(Records contained in a dataset)
==============================

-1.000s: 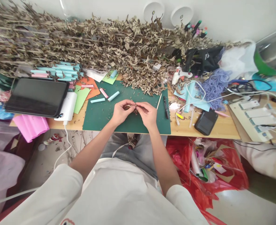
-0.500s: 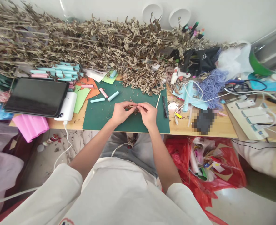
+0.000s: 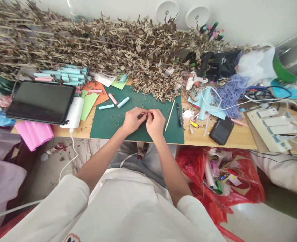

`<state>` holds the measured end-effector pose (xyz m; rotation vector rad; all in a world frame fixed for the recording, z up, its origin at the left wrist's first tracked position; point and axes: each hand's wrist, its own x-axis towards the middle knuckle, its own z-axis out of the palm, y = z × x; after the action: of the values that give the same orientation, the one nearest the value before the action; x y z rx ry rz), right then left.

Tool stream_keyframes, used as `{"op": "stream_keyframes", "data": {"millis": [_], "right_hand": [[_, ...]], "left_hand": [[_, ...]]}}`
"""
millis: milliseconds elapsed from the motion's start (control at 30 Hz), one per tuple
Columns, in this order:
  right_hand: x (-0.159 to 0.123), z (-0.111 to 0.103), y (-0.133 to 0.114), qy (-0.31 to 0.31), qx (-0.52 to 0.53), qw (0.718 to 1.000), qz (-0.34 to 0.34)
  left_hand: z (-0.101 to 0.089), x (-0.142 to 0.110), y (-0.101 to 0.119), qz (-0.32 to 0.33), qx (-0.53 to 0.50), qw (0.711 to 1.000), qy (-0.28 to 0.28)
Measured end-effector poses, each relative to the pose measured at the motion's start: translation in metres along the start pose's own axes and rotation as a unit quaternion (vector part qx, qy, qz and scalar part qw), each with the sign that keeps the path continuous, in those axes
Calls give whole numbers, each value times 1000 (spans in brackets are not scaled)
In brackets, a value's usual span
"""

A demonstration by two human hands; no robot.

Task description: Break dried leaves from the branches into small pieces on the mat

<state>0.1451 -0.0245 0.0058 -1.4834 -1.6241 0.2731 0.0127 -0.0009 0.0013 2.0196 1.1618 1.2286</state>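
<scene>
My left hand and my right hand meet at the fingertips above a green cutting mat. Both are closed in a pinch. A small brown clump of dried leaves shows between the left thumb and index finger and runs toward the right fingertips, which partly hide it. Behind the hands lies a heap of loose dried leaves. Blue rolled paper tubes and a pink one rest on the mat to the left. A thin wooden stick and a black pen lie to the right.
Dried leafy stalks cover the back of the table. At left are a tablet and a white power bank. A glue gun, purple yarn, a phone and a power strip sit at right. Below hangs a red bag.
My right hand has turned slightly inward, its fingers curling more tightly. Both hands stay together at the fingertips over the mat. The camera view has shifted a little.
</scene>
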Motion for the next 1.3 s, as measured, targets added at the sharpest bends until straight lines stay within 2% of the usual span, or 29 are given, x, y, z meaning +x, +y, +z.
{"op": "stream_keyframes", "data": {"millis": [167, 233, 433, 667, 800, 1100, 1300], "right_hand": [[0, 2, 5, 73, 3, 997, 36], [-1, 2, 10, 75, 20, 997, 29], [-6, 3, 13, 58, 62, 996, 23], [-5, -2, 8, 50, 70, 995, -50], [-8, 2, 12, 28, 47, 998, -35], [-6, 3, 11, 59, 33, 997, -21], [-9, 3, 6, 51, -40, 998, -24]], "left_hand": [[-2, 2, -2, -100, -63, 992, 35], [-2, 3, -2, -121, -81, 989, 33], [-2, 6, 0, -119, -108, 987, 14], [-1, 5, -2, -115, -128, 985, -9], [-2, 5, -3, -98, -103, 990, -6], [-4, 6, 1, -68, -65, 995, -20], [-1, 6, -1, -60, -40, 997, -22]]}}
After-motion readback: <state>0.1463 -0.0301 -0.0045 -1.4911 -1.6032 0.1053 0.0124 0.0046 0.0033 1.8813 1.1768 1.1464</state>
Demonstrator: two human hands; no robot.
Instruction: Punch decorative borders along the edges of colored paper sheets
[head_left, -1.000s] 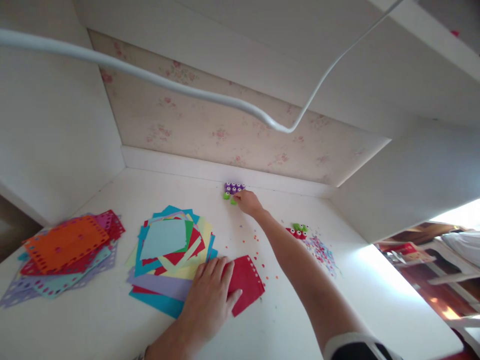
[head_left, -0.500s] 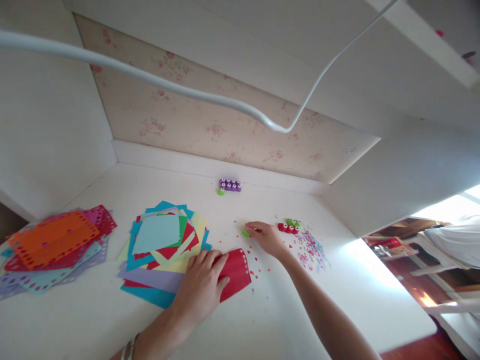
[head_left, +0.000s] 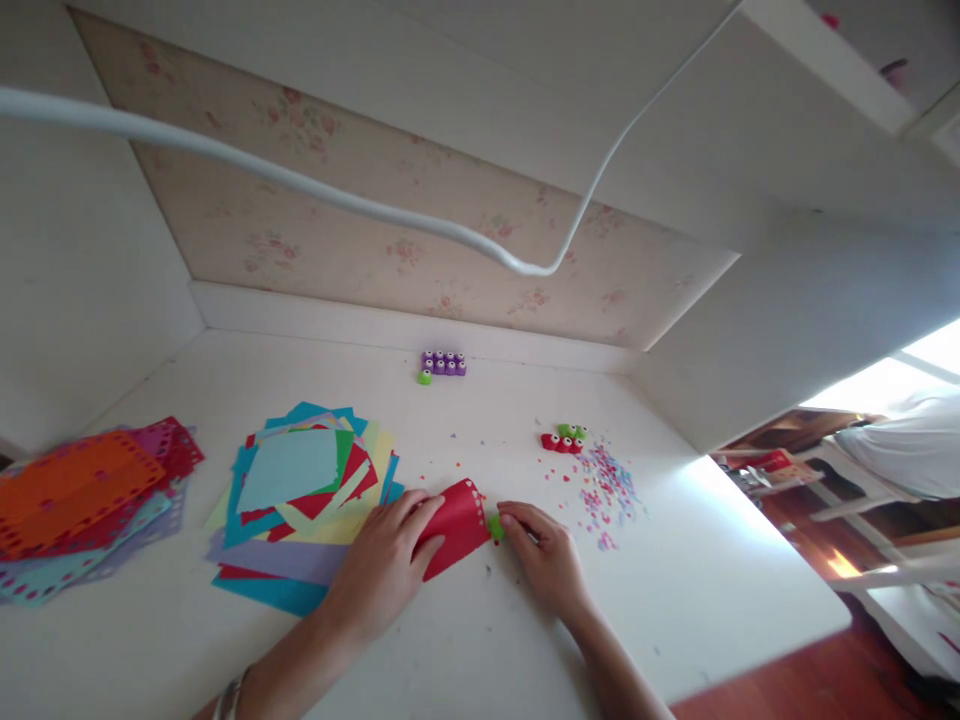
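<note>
A red sheet of paper (head_left: 456,530) with a row of small holes along its right edge is held by my left hand (head_left: 386,560), its fingers on top and the thumb near the lower edge. Close to that edge, a small green craft punch (head_left: 495,527) is pinched in my right hand (head_left: 549,562). The punch sits against the paper's right edge; whether the paper is inside its slot I cannot tell. Behind my left hand lies a loose pile of coloured paper (head_left: 289,472).
Purple punches (head_left: 444,365) and a green one (head_left: 425,377) stand near the back wall. Red punches (head_left: 562,443) and green punches (head_left: 572,431) are grouped at right, beside scattered paper bits (head_left: 609,485). Hole-punched sheets (head_left: 82,490) lie at far left. A white cable (head_left: 390,215) crosses above.
My right hand has brought the green punch down and toward me, to the red paper's right edge. The red paper has tilted slightly in my left hand. The view has shifted somewhat.
</note>
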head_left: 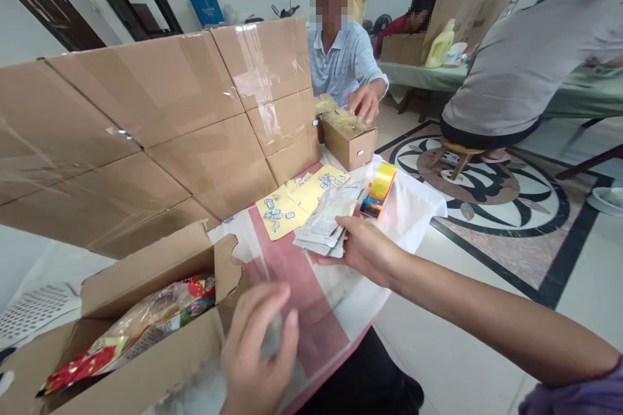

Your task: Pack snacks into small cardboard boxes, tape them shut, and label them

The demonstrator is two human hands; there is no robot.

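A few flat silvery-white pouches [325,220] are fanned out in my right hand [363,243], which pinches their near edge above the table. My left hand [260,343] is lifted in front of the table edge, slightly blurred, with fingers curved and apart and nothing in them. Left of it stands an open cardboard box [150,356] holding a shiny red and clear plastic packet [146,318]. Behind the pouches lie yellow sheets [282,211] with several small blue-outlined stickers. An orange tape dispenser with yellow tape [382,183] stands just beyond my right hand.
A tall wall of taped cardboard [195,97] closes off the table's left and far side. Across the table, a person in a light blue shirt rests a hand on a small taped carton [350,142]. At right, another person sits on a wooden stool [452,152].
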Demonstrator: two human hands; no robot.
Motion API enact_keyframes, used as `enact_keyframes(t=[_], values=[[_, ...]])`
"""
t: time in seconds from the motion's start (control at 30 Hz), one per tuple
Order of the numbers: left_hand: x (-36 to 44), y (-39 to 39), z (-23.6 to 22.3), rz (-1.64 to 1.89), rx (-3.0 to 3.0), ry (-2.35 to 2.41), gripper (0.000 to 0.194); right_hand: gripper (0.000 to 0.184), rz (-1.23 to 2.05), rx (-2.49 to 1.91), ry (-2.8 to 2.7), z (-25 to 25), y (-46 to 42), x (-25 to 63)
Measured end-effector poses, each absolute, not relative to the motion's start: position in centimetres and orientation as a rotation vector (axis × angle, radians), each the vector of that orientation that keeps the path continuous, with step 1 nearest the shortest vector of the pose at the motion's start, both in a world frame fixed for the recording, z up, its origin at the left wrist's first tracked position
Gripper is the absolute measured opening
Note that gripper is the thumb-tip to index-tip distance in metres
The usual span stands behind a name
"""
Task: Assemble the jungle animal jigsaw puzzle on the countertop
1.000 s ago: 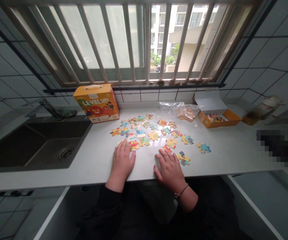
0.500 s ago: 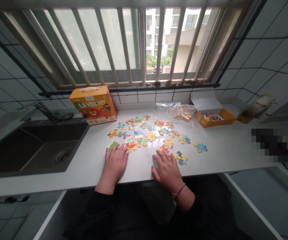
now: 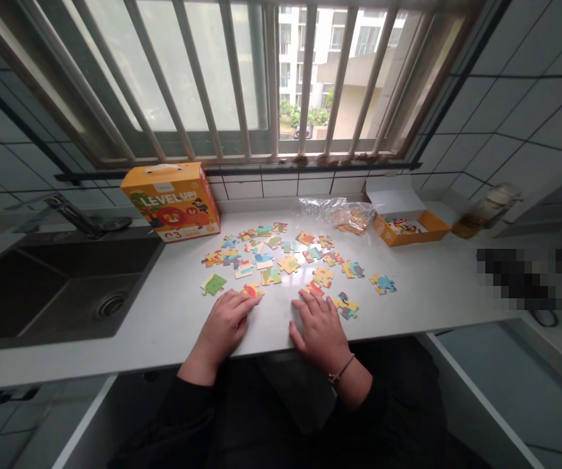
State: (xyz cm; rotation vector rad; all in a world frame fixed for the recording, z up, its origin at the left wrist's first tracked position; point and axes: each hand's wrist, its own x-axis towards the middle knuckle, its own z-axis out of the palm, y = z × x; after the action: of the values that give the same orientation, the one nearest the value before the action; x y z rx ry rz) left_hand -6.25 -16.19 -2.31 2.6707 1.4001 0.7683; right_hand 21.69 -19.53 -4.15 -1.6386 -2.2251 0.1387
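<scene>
The puzzle pieces (image 3: 289, 264) lie scattered, mostly apart, over the middle of the counter (image 3: 158, 312), beyond and between the hands. The left hand (image 3: 224, 327) is palm down, partly open, fingers close together and slightly bent, its index fingertip at a red piece (image 3: 252, 290); it grips nothing, and whether it presses there I cannot tell. The right hand (image 3: 320, 329) rests open, fingers a little spread, fingertips at another reddish piece (image 3: 315, 288), with nothing in its grasp. A yellow piece (image 3: 346, 305) is just beside its little finger.

Half a second ago the left fingertips overlapped a green piece (image 3: 213, 284); that piece now shows whole, and the hand has shifted right to the red one. The right hand has kept its place.

Both wrists cross the counter's front edge. White surface runs between the hands, left to the sink (image 3: 27, 280), and right past a blue piece (image 3: 384, 283). Behind the pieces stand the box (image 3: 173, 205), a plastic bag (image 3: 351, 218) and the tray (image 3: 432, 229).
</scene>
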Motion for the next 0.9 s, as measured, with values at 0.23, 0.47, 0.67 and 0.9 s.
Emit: enact_keyframes(t=[0.23, 0.47, 0.67, 0.9], values=[[-4.7, -16.1, -3.8, 0.909, 2.503, 1.923, 0.031, 0.047, 0.133, -1.613, -2.202, -4.5, -19.5, 21.7], [-4.6, -16.5, -2.7, 0.868, 2.545, 1.659, 0.013, 0.047, 0.142, -1.597, -2.206, -4.8, -19.5, 21.7], [-4.6, -17.2, -2.0, 0.885, 2.557, 1.508, 0.016, 0.047, 0.137, -1.604, -2.208, -4.5, -19.5, 21.8], [-4.4, -16.6, -2.5, 0.853, 2.479, 1.603, 0.013, 0.047, 0.098, -1.624, -2.241, -4.2, -19.6, 21.8]])
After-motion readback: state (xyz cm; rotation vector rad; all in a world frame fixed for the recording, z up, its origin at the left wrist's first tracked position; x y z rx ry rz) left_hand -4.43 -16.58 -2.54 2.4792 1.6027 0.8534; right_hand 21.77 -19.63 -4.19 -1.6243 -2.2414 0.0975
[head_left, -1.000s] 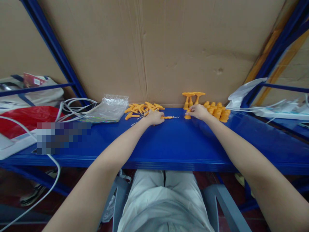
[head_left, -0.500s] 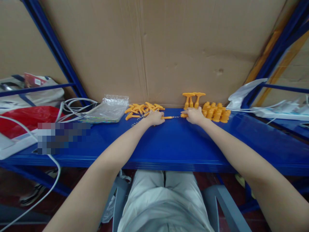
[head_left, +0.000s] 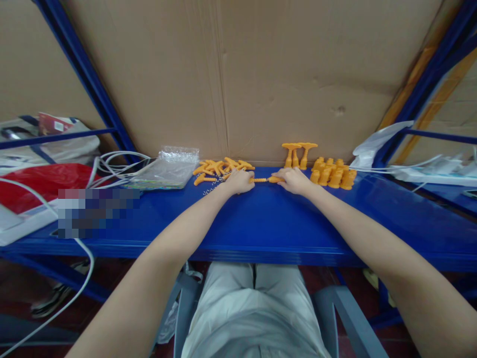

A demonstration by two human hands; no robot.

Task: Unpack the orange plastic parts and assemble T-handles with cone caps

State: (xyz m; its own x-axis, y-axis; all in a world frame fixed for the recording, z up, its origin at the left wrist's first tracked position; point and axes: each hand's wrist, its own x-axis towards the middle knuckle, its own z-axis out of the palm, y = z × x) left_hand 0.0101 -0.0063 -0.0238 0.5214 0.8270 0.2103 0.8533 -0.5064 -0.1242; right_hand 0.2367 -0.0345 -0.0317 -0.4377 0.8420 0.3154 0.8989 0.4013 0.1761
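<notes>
My left hand rests closed on the blue shelf, holding an orange threaded piece that sticks out to its right. My right hand is closed round a short orange cap piece, whose end meets the tip of the threaded piece. Behind my left hand lies a pile of orange T-shaped pieces. Right of my right hand stands a cluster of orange cap pieces. Two assembled orange pieces stand upright against the cardboard.
A cardboard sheet backs the shelf. A clear plastic bag and white cables lie to the left, beside a red bag. White bags and cables lie at the right. Small springs sit near my left hand.
My right hand took an orange cap piece from beside the cluster and carried it left until it met the threaded piece in my left hand. My left hand stayed put.
</notes>
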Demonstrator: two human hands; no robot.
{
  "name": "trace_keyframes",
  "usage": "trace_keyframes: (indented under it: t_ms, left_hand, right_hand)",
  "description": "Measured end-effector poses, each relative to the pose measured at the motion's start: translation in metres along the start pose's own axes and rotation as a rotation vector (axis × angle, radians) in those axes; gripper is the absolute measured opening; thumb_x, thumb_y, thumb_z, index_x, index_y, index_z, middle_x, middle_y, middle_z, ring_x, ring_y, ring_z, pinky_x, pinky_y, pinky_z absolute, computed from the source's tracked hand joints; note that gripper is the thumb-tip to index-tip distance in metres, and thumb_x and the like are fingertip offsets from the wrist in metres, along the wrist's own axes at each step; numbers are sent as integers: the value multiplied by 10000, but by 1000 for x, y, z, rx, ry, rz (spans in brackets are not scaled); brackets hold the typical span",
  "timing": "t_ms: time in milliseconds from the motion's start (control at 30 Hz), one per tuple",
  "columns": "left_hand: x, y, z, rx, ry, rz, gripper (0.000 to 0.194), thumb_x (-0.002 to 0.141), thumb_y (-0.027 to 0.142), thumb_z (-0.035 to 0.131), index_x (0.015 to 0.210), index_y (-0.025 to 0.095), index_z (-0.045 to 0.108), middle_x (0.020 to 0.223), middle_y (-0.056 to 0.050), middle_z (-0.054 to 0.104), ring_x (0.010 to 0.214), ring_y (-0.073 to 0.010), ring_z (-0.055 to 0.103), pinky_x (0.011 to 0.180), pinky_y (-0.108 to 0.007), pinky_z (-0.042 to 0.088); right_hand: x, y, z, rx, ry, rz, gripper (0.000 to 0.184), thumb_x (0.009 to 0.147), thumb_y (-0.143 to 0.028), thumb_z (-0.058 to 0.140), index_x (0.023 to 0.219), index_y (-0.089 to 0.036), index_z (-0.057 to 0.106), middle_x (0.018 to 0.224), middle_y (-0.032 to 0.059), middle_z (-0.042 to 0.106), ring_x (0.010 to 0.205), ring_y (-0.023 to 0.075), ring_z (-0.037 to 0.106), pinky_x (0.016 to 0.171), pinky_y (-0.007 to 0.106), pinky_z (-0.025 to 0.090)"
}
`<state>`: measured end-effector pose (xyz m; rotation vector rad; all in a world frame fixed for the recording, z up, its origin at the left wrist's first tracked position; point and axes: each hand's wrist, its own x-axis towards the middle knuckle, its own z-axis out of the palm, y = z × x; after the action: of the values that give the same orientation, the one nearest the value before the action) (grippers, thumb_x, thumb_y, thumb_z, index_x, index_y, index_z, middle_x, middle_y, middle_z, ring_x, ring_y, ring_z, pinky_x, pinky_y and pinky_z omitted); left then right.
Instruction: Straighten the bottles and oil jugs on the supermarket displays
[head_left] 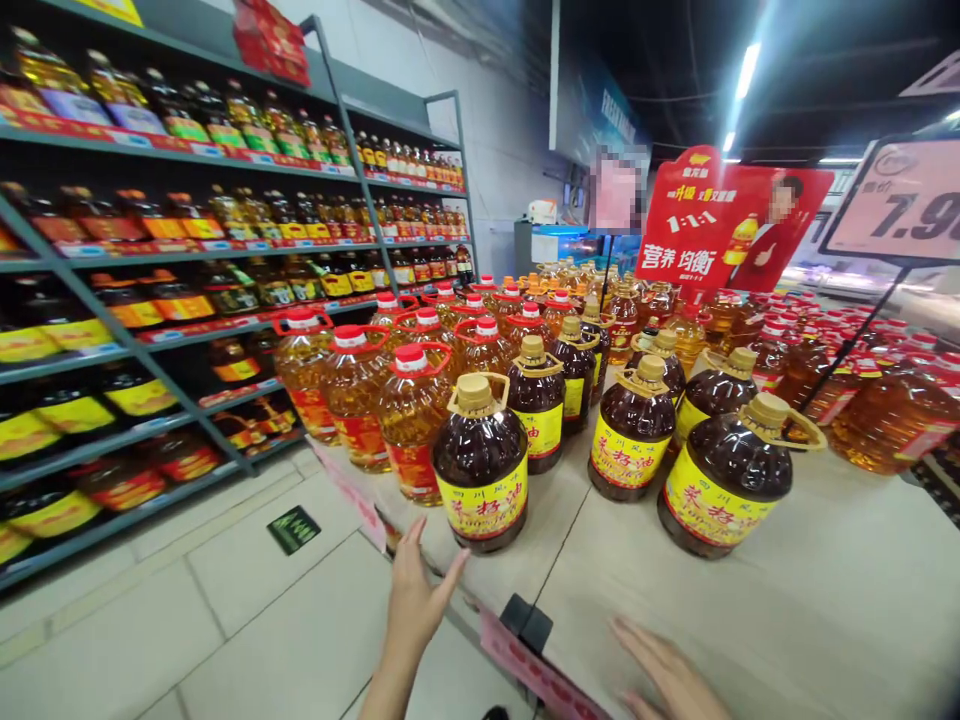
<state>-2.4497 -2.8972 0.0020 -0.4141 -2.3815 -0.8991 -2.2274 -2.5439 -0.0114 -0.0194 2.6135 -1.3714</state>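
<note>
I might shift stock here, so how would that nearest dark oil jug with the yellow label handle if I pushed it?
The dark oil jug looks full, so probably heavy. Its squat, wide base suggests sliding rather than tipping.

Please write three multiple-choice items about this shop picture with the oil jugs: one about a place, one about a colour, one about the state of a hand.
1. Where does the nearest dark jug stand?
A. on the floor
B. on the display table, near its front edge
C. on the wall shelf

2. What colour is the cap on the dark jugs?
A. tan
B. blue
C. green

3. How is the left hand?
A. closed on a jug handle
B. open, holding nothing
C. gripping a price sign

Answers:
1 B, it stands on the pale tabletop just beyond the hand.
2 A, the red caps belong to the golden jugs.
3 B, its fingers are spread at the table edge.
</note>
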Motion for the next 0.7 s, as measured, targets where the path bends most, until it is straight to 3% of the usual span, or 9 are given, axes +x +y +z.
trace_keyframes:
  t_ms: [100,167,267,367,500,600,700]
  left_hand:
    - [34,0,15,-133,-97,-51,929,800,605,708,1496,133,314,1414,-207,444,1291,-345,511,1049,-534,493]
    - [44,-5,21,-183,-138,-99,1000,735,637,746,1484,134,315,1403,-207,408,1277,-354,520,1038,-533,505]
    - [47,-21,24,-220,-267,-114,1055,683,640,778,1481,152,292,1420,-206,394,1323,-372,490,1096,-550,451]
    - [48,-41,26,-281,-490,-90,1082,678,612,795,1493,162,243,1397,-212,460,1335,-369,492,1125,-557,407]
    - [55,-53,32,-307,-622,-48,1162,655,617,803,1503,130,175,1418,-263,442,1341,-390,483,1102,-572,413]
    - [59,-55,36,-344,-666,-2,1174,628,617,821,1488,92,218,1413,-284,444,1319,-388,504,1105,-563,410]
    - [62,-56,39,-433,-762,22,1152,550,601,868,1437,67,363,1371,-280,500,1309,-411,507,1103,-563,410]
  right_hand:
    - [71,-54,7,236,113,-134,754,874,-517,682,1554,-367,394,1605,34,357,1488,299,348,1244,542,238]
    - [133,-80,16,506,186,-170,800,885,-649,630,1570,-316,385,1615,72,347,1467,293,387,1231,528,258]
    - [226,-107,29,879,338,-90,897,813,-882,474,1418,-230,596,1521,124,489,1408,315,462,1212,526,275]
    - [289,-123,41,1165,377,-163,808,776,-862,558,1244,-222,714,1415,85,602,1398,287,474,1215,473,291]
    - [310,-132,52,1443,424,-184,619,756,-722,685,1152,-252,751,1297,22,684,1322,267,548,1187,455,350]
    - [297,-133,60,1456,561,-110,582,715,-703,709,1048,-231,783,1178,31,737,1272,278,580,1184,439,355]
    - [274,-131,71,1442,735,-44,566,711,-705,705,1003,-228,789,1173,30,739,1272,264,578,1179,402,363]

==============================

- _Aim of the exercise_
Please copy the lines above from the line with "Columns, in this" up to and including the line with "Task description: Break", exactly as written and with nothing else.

- _Response to this task_
Columns, in this order:
  right_hand: x (-0.159 to 0.123), z (-0.111 to 0.103), y (-0.133 to 0.114), qy (-0.31 to 0.31), qx (-0.52 to 0.53), qw (0.718 to 1.000), qz (-0.34 to 0.34)
  left_hand: z (-0.101 to 0.089), x (-0.142 to 0.110), y (-0.101 to 0.119), qz (-0.32 to 0.33), qx (-0.53 to 0.50), qw (0.711 to 1.000), qy (-0.28 to 0.28)
Measured end-effector poses, each relative to the pose measured at the motion's start: translation in metres along the start pose's own axes and rotation as a unit quaternion (vector part qx, qy, qz and scalar part qw), each with the sign that keeps the path continuous, in those axes
Calls give whole numbers, each value times 1000 (spans in brackets are not scaled)
In brackets, a value's usual span
"""

A demonstration by two human hands; no robot.

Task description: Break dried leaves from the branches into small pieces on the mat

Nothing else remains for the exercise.